Alors, ‘séparatisme’ vous me dites ? Comme je suis heureux de vivre dans une commune à grande diversité, et de pouvoir y vivre aux côtés des musulmans qui prient Dieu, qui s’engagent dans la société, qui m’invitent à me joindre à eux dans des actions de solidarité, et qui sont d’une grande importance pour l’intégration aussi bien de leur communauté que des gens pauvres qui habitent depuis déjà longtemps dans la commune. Ils m’aident en plus à vivre mon engagement de chrétien dans les rues où j’habite. Inutile de dire que je vois dans ce type de rencontres et d’engagements un nouveau futur pour ma paroisse catholique.


RABAT

« Il y a quelques années, j’accompagnais au Maroc une délégation composée de juifs, de chrétiens et de musulmans. Nous avons rendu visite à quelques communautés juives et à des hauts responsables de l’islam. Nous avons aussi rendu visite à l’archevêque de Rabat. Inutile de préciser que, dans ce pays musulman, la communauté chrétienne est très petite. L’archevêque évoqua les conditions limitées dans lesquelles l’Eglise peut exercer sa mission. Il y est né et c’est son pays. Mais il n’a pas la nationalité marocaine parce qu’il est chrétien. Telle est la société lorqu’une religion a le statut de religion culturelle. La communauté chrétienne qui se réunit le dimanche rassemble quelques centaines de personnes, surtout des jeunes originaires de l’Afrique subsaharienne qui étudient à Rabat.” C’est le cardinal Joseph De Kesel, archevêque de Malines-Bruxelles qui raconte, dans son dernier livre ‘foi et religion dans une société moderne’, Editions Salvator 2021, p.63-64.

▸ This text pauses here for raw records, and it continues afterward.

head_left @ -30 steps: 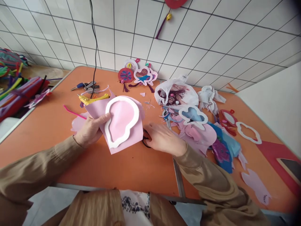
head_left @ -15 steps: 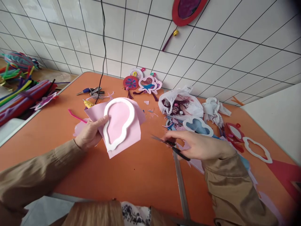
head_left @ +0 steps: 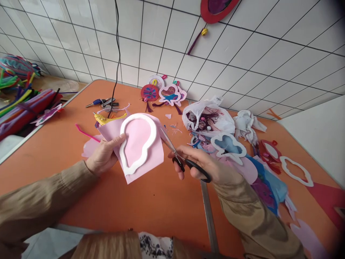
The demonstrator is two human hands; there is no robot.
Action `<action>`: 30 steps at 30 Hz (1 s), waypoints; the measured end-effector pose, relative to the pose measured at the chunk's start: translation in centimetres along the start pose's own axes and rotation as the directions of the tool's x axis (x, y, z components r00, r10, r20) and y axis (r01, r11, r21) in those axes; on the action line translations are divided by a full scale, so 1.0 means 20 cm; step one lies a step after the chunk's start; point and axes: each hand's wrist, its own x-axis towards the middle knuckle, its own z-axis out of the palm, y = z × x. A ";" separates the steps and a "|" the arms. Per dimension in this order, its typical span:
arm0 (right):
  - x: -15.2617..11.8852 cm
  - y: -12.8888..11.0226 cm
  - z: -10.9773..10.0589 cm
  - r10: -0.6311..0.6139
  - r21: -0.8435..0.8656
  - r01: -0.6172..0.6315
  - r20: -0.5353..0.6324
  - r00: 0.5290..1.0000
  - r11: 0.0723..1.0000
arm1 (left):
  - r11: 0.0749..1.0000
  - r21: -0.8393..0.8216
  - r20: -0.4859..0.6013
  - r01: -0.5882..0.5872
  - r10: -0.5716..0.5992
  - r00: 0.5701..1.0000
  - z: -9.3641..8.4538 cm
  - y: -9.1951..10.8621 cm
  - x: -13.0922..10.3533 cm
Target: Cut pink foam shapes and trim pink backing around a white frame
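Note:
My left hand (head_left: pixel 105 153) grips the left side of a pink sheet (head_left: pixel 156 154), thumb on top. On that sheet lies a white curved frame (head_left: pixel 150 138) with a pink middle. My right hand (head_left: pixel 201 163) holds black-handled scissors (head_left: pixel 172 147), fingers through the loops. The blades point up and left, slightly parted, at the right edge of the pink sheet; whether they touch it I cannot tell.
A yellow-handled tool (head_left: pixel 107 118) and keys (head_left: pixel 105 102) lie behind the sheet. Finished ornaments (head_left: pixel 168 94) lean at the tiled wall. A white plastic bag (head_left: pixel 215 117), a blue cloud shape (head_left: pixel 228 144) and paper scraps lie right. A black cable (head_left: pixel 118 54) hangs down.
My right hand has brought the scissors left and turned the blades upward to the sheet's right edge. The left hand keeps its hold, and the sheet has shifted slightly.

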 end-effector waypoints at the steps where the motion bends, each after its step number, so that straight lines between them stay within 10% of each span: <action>1: 0.01 0.01 0.01 -0.010 0.024 0.010 -0.004 1.000 1.000 | 1.000 0.009 0.008 0.003 -0.003 1.000 0.01 0.00 0.00; 10: 0.09 0.06 0.11 -0.249 0.082 0.258 -0.101 0.963 0.963 | 0.996 0.090 0.098 0.014 -0.023 0.995 0.02 -0.05 -0.05; 30: 0.04 0.00 0.13 -0.098 -0.027 0.095 -0.278 0.956 0.995 | 0.983 0.180 0.114 -0.046 0.025 0.993 0.03 -0.04 -0.05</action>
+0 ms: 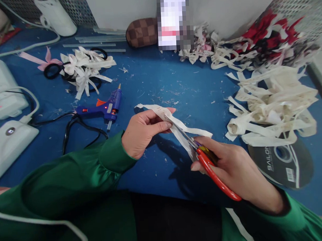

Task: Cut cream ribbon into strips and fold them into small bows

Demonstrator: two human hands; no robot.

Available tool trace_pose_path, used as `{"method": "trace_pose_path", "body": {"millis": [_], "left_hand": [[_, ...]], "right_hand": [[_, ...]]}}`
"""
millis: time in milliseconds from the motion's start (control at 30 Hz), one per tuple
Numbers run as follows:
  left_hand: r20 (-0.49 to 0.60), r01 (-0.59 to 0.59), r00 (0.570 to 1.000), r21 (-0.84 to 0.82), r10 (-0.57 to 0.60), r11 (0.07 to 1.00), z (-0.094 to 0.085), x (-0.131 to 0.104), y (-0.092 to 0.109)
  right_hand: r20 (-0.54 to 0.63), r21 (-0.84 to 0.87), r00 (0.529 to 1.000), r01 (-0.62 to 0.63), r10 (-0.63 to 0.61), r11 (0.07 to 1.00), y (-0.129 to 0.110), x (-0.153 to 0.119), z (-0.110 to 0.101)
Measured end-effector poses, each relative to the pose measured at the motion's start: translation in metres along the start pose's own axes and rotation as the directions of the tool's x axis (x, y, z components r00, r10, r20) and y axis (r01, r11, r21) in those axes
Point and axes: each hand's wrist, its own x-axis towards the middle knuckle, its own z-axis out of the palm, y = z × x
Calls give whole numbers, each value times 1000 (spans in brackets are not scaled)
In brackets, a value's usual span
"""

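Note:
Between thumb and fingers, my left hand (145, 130) pinches a white ribbon (159, 112) above the blue table. Its strips trail to the left and down to the right. My right hand (232, 163) grips red-handled scissors (210, 171), whose metal blades point up and left to the ribbon by my left thumb. Whether the blades are cutting or only touching the ribbon cannot be made out. A blue glue gun (107, 108) lies to the left of my left hand, its orange trigger upward. Right of my right hand is a pile of cream ribbon (272, 105).
White bows with black hair ties (81, 67) lie at the back left. A grey ribbon spool (298, 164) sits under the cream pile. Clear glue sticks (96, 39) and a checked brown pouch (141, 32) are at the back. A white power bank (15, 141) and cables occupy the left side.

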Motion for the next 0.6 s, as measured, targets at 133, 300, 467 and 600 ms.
{"method": "trace_pose_path", "body": {"millis": [133,300,467,600], "left_hand": [[-8,16,1000,11,-16,1000,-1,0,1],[-43,44,998,-22,-45,999,-1,0,4],[-108,-2,994,-29,-2,1000,-2,1,3],[-116,-45,992,-36,41,998,-2,2,1]], "right_hand": [[-3,8,1000,-10,10,1000,2,2,1],[-29,-16,999,-13,12,1000,5,2,1],[-23,-29,1000,-19,19,999,4,1,0],[-36,-32,999,-42,41,999,3,2,1]]}}
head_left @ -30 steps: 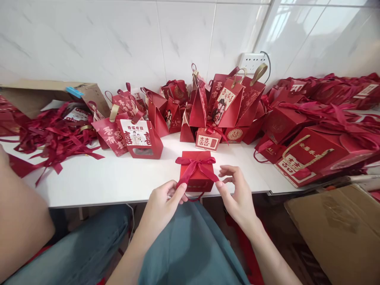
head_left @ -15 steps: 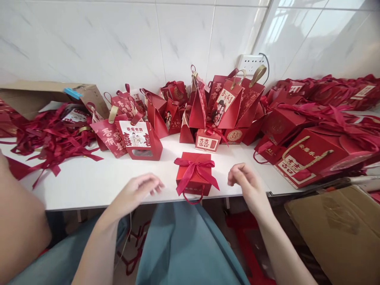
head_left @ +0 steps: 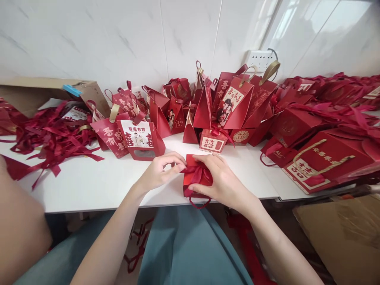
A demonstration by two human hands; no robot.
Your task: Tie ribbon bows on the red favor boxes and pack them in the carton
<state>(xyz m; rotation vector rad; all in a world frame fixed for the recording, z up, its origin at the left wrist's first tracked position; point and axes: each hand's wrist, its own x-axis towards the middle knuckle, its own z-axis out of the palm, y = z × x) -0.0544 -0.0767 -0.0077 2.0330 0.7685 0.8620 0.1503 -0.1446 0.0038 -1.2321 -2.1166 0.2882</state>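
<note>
A small red gift box [head_left: 187,190] stands at the table's front edge, its cord handle [head_left: 199,206] hanging over the side. Tied across its top is a satin ribbon bow [head_left: 196,174]. My left hand [head_left: 162,171] pinches the bow's left loop between thumb and fingers. My right hand [head_left: 223,177] wraps over the box from the right, thumb at the front and fingers at the far top edge. It covers the right part of both bow and box.
Several red gift boxes stand behind, among them a windowed box [head_left: 141,138] and a small box [head_left: 212,142]. Loose ribbons [head_left: 56,138] lie in a heap at left by a cardboard carton [head_left: 89,93]. Larger boxes [head_left: 320,158] crowd the right. A person's bare limb [head_left: 23,213] is at far left.
Both hands have come inward from beside the gift box. My left hand has taken hold of the bow's loop, and my right hand has closed over the box. The view has shifted slightly.
</note>
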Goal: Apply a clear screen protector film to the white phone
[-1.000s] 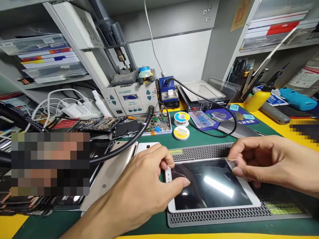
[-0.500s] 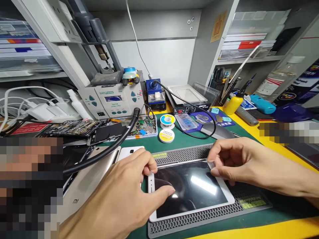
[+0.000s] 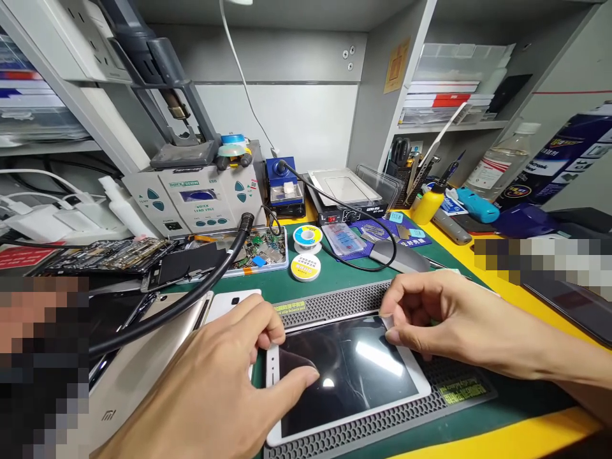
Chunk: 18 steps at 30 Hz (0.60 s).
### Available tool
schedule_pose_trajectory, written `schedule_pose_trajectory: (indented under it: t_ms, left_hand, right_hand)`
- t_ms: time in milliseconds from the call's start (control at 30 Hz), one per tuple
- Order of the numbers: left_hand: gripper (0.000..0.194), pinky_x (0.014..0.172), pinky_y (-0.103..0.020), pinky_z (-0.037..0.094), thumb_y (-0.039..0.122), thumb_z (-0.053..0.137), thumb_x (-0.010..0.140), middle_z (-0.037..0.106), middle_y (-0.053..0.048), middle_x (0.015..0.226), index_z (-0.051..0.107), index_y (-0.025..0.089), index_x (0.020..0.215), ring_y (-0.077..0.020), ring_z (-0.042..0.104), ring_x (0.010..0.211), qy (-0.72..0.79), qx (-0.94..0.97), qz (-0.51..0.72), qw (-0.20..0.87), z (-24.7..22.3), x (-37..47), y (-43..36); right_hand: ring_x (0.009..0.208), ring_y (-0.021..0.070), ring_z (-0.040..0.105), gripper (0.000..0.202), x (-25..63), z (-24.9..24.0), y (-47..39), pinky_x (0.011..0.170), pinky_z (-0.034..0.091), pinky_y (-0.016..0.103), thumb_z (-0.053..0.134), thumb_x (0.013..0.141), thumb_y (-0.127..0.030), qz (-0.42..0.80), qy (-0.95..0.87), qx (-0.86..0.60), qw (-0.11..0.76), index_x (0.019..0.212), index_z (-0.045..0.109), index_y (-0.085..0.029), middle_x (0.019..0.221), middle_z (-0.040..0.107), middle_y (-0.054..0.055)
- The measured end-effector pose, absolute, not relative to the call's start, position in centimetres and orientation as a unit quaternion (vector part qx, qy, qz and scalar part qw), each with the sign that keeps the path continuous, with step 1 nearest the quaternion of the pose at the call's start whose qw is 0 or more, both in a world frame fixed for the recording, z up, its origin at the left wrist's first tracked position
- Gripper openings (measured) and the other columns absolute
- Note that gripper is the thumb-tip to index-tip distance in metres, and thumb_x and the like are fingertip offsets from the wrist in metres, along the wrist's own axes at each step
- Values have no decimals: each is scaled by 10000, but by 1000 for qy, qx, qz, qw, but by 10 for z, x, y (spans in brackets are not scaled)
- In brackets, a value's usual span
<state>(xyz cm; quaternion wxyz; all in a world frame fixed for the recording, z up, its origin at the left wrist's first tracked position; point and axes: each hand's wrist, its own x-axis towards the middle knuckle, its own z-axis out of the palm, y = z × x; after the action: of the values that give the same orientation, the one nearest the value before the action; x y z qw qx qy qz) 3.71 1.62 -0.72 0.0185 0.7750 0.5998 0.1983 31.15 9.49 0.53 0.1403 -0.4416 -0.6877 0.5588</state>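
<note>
A white-framed tablet [image 3: 335, 414] lies face up on a grey honeycomb mat [image 3: 382, 428], its dark screen reflecting a lamp. At its left end, my left hand [image 3: 210, 376] braces it, curled fingers at the far corner and the thumb stretched over the screen. My right hand [image 3: 430, 315] is closed at the far right corner, thumb and forefinger pinching the corner of a thin clear film [image 3: 388, 320]. Faint creases show on the screen near that corner. How far the film is lifted I cannot tell.
Left of the tablet lie a gold phone-like device [image 3: 129, 370] and a white one [image 3: 234, 306], crossed by a black hose [image 3: 210, 287]. Behind stand a hot-air station [image 3: 201, 197], solder spool [image 3: 307, 239], round tin [image 3: 306, 268] and heating plate [image 3: 354, 197]. Bottles stand at right.
The whole view has shifted, so everything sits further left and slightly lower. Both hands keep nearly the same pose on the tablet, the right still pinching the film corner.
</note>
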Motion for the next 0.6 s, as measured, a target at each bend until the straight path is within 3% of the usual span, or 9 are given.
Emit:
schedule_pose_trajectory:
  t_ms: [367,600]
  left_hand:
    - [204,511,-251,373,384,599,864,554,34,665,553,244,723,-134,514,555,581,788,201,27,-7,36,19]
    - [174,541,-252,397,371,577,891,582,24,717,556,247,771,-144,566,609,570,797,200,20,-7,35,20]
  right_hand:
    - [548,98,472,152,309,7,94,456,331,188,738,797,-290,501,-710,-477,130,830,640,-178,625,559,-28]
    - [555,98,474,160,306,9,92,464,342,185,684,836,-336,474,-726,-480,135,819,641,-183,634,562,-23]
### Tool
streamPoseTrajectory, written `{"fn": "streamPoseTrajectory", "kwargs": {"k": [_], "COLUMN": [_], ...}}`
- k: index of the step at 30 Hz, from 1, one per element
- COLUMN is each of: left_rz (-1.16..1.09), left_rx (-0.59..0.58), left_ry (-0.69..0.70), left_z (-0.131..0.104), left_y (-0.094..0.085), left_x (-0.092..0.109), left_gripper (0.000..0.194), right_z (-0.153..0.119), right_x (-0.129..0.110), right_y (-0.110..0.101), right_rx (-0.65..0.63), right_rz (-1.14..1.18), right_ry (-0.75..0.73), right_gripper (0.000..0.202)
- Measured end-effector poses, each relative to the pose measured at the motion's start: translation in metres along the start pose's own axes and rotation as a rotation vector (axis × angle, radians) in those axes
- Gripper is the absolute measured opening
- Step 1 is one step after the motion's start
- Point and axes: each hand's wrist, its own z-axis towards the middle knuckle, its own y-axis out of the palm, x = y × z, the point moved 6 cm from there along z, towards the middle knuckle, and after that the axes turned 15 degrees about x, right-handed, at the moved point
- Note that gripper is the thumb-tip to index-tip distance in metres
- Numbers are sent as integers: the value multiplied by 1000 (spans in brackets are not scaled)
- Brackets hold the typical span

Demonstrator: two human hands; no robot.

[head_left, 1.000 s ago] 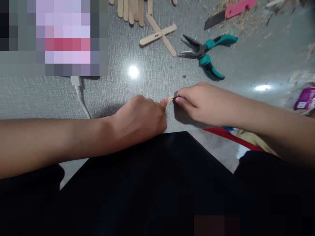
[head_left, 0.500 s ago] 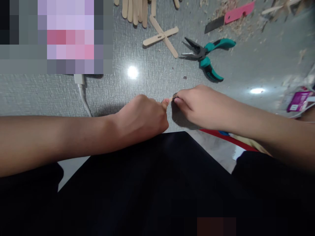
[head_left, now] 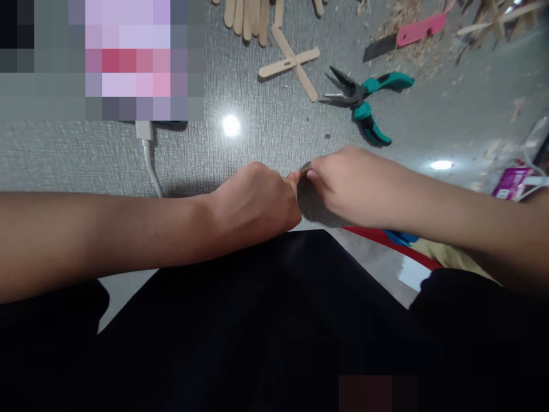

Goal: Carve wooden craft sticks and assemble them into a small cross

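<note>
Both hands meet low over the table, close to the edge by my dark clothing. My left hand [head_left: 263, 197] is closed, its thumb and finger pinched at the left end of a thin brownish strip [head_left: 305, 168]. On the strip's other end, my right hand [head_left: 338, 176] grips with thumb and fingertips. Most of the strip is hidden by the fingers, so I cannot tell its exact kind. Beyond the hands lie two crossed wooden craft sticks [head_left: 289, 63], one with a small slot. Right of them, pliers [head_left: 358, 97] with teal and black handles lie with jaws apart.
Several craft sticks [head_left: 246, 20] lie at the top. A pink-handled blade [head_left: 405, 37] rests among wood shavings [head_left: 407, 17], near a stick assembly [head_left: 500, 20] at top right. A white cable [head_left: 148, 160] runs at left, and a purple packet [head_left: 510, 183] is at right.
The view has shifted slightly, so the sticks and pliers appear a little farther right. Both hands keep their pinch, and less of the strip's dark part shows at the right fingertips.
</note>
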Motion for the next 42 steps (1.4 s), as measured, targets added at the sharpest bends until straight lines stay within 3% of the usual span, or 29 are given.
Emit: {"fn": "streamPoseTrajectory", "kwargs": {"k": [5, 8, 11, 17, 21, 24, 27, 33, 38, 42], "left_rz": [-163, -154, -93, -192, -374, -488, -605, -777, -765, -692], "left_rx": [35, 9, 2, 231, 297, 355, 399, 440, 476, 473], "left_ry": [-113, -101, -101, -400, -402, -393, -475, -620, -603, -581], "left_z": [1, 1, 2, 14, 20, 20, 17, 13, 10, 8], "left_y": [-1, -2, -5, -14, -13, -16, -18, -16, -16, -16], "left_x": [-4, -4, -8, -45, -57, -60, -64, -72, -70, -69], "left_gripper": [48, 31, 27, 36, 35, 32, 27, 24, 25, 29], "right_z": [3, 5, 5, -9, -18, -19, -14, -1, 2, 5], "right_x": [-5, -9, -7, 1, 2, 4, 9, 31, 28, 22], "right_y": [2, 4, 5, -13, -23, -24, -22, -20, -6, 3], "right_rx": [7, 47, 68, 190, 268, 340, 408, 491, 301, 219], "right_rz": [0, 15, -8, -57, -101, -86, -13, 378, 1038, 1337], "right_ry": [36, -21, -46, -48, -40, -63, -110, -133, -17, 59], "right_gripper": [24, 20, 24, 29, 45, 47, 47, 34, 27, 24]}}
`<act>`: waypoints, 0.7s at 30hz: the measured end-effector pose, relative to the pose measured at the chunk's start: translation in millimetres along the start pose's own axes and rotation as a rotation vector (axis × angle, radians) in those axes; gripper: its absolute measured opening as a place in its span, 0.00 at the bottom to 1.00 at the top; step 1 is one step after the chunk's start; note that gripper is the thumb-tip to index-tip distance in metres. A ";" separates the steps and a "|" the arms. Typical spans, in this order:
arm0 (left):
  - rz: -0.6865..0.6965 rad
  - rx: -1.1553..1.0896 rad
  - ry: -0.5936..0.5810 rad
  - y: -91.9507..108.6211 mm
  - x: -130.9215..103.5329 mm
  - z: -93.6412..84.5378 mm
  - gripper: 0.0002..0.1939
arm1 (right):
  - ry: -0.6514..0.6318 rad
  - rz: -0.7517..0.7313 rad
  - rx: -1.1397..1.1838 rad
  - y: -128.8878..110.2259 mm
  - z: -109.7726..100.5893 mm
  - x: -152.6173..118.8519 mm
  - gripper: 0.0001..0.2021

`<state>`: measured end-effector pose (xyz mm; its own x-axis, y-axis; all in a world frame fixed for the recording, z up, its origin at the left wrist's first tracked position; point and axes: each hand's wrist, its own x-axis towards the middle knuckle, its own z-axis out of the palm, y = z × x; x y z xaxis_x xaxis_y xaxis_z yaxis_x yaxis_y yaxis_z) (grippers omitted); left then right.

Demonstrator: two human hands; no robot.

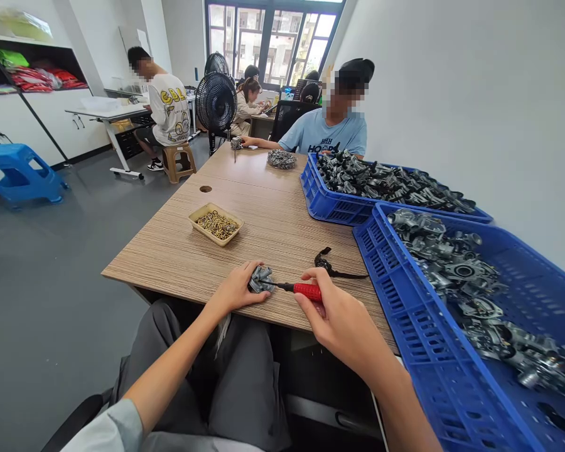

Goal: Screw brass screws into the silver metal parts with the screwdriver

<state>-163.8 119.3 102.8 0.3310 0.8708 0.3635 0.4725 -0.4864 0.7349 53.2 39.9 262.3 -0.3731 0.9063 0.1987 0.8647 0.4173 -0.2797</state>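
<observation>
Near the table's front edge, my left hand (242,289) is closed around a small grey cast-metal part (262,280), holding it against the tabletop. My right hand (335,307) grips the red handle of a screwdriver (306,290). The dark shaft points left, and its tip meets the metal part; exactly where it seats is too small to tell. Just beyond my right hand lies a black strap-like piece (329,263). A cream tray (198,221) of brass-coloured screws stands farther up the table, left of the metal part.
On the right, a blue crate (381,251) holds metal castings. Behind it, another blue crate (327,204) is heaped with dark-fitted parts. Across the wooden table (169,251) sits a person in a blue shirt (343,129), near a pile of metal parts (282,159). A fan (215,103) stands beyond.
</observation>
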 end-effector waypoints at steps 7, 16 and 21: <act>-0.002 -0.008 0.004 0.2 -0.8 -0.1 0.35 | 0.032 0.118 -0.228 -9.5 6.7 -2.5 0.12; -0.005 0.004 0.007 3.2 -0.7 -1.0 0.35 | 0.022 0.050 -0.182 -8.2 4.0 -3.0 0.09; 0.006 0.022 0.001 0.4 0.1 1.1 0.36 | 0.087 0.016 -0.158 -5.0 4.8 -2.0 0.09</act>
<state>-162.7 119.1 102.6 0.3334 0.8677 0.3687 0.4885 -0.4935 0.7196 48.0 36.4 258.7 -0.3343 0.9006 0.2776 0.9148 0.3809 -0.1341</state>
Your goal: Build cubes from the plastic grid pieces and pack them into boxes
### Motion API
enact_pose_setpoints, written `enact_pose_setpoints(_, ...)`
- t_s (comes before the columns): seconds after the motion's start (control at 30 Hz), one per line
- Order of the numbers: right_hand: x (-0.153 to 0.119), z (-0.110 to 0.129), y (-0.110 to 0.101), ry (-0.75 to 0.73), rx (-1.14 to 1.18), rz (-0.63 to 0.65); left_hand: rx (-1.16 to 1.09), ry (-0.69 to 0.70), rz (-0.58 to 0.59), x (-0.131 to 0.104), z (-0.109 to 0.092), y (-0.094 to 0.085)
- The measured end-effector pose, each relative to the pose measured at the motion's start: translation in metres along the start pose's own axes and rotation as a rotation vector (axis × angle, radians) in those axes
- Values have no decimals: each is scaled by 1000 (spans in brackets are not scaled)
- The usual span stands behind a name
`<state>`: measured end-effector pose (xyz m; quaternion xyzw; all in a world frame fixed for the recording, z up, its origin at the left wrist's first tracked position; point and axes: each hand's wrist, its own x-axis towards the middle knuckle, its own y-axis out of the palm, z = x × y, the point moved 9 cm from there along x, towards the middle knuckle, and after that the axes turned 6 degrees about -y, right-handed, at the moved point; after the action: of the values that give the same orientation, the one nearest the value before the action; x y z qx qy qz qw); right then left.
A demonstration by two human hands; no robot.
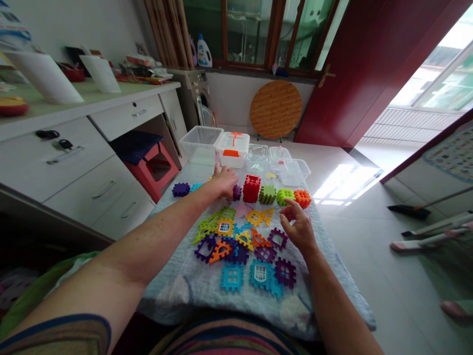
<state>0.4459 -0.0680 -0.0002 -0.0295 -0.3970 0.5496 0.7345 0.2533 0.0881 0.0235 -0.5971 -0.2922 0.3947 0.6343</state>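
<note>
My left hand [223, 181] reaches across a row of interlocking plastic blocks, its fingers stretched forward and apart. It hides part of the row beside a purple block [237, 192]; whether it touches a block cannot be made out. A taller red block stack [252, 189] stands to its right, then an olive block [267, 194]. My right hand [297, 224] hovers just in front of a lime block [285, 196] and an orange block [302, 198], fingers loosely bent and nothing between them. At the row's left end are a dark blue block [181, 190] and a light blue block [195, 187].
Loose flat panels lie nearer me, among them a light blue panel [232, 277] and a purple panel [285, 272]. Behind the row stand an open clear bin [201, 140], a lidded box [232, 148] and clear containers [257, 157]. A red stool [151, 165] is left of the cloth-covered table [173, 276].
</note>
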Motion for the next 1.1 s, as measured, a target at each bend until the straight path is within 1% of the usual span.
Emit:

“L’archevêque est président du ‘pouvoir organisateur’ d’un bon nombre d’écoles catholiques. Dans ces écoles, les directions, professeurs et élèves sont tous musulmans, et aucun cours de religion n’est donné. Mais chaque année, l’archevêque organise dans les écoles une journée de réflexion destinée aux directions et enseignants avec pour thème l’importance de l’engagement en faveur de l’éducation des jeunes. Je me rappelle encore très bien que je me demandais quel sens pouvait avoir une école catholique dans ces conditions. On m’a fait comprendre que cela ne posait aucun problème. Car les chrétiens, au Maroc, aussi minoritaires qu’ils soient, sont citoyens de ce pays. S’ils ont des écoles, ce n’est pas par goût de pouvoir ou pour des raisons de prosélytisme. C’est tout simplement une façon d’apporter leur contribution à la construction d’une société plus humaine et plus fraternelle. En tant que chrétiens, et en répondant à l’appel de leur foi, ils veulent être des citoyens à part entière, vivre en construire leur pays ensemble.”

“Une question me rongeait cependant : quel sens la présence de l’Eglise peut-elle avoir dans un pays où les possibilités pastorales sont aussi limitées ? La réponse qu’a alors donnée l’archevêque m’a fortement touché en convaincu. Il m’a dit : ‘pour montrer qu’il y a d’autres chemins vers Dieu’. Il ne voulait pas dire : pour montrer aux musulmans que nous avons raison et qu’eux ont tort. Il s’exprimait d’ailleurs avec beaucoup de respect pour son pays et pour les croyants musulmans. Il voulait simplement dire ceci : ce n’est pas bon pour notre pays qu’il n’y ait au plan religieux qu’une seule voie possible. Ce n’est bon ni pour le Maroc ni nulle part d’ailleurs. Il ne le disait absolument pas pour défendre les droits de l’Eglise. Il soulignait plutôt ce que la modernité et la sécularisation nous ont appris comme un grand bien.”

Concluons ensemble. Je note deux choses :

- Du séparatisme ou des communautés séparées ? Les musulmans de Willebroek et les chrétiens de Rabat donnent un témoignage du contraire. En les écoutant comment ils vivent leur engagement de croyant, chacun dans sa société environnante, culture religieuse ou société moderne, le séparatisme est un virus dangereux. Vaccin conseillé : le respect mutuel et le dialogue interreligieux. Seul moyen pour offrir à nos sociétés des chemins vers Dieu de façon humble et ouverte.

- J’ai côché la date du 31 décembre 2021. Je m’engage dès à présent, à participer à nouveau à l’action de solidarité de fin d’année de l’épicier social ARGOS. Mais cette fois-ci, et c’est écrit, je m’engage aussi à susciter la participation d’ au moins quelques jeunes catholiques de la paroisse.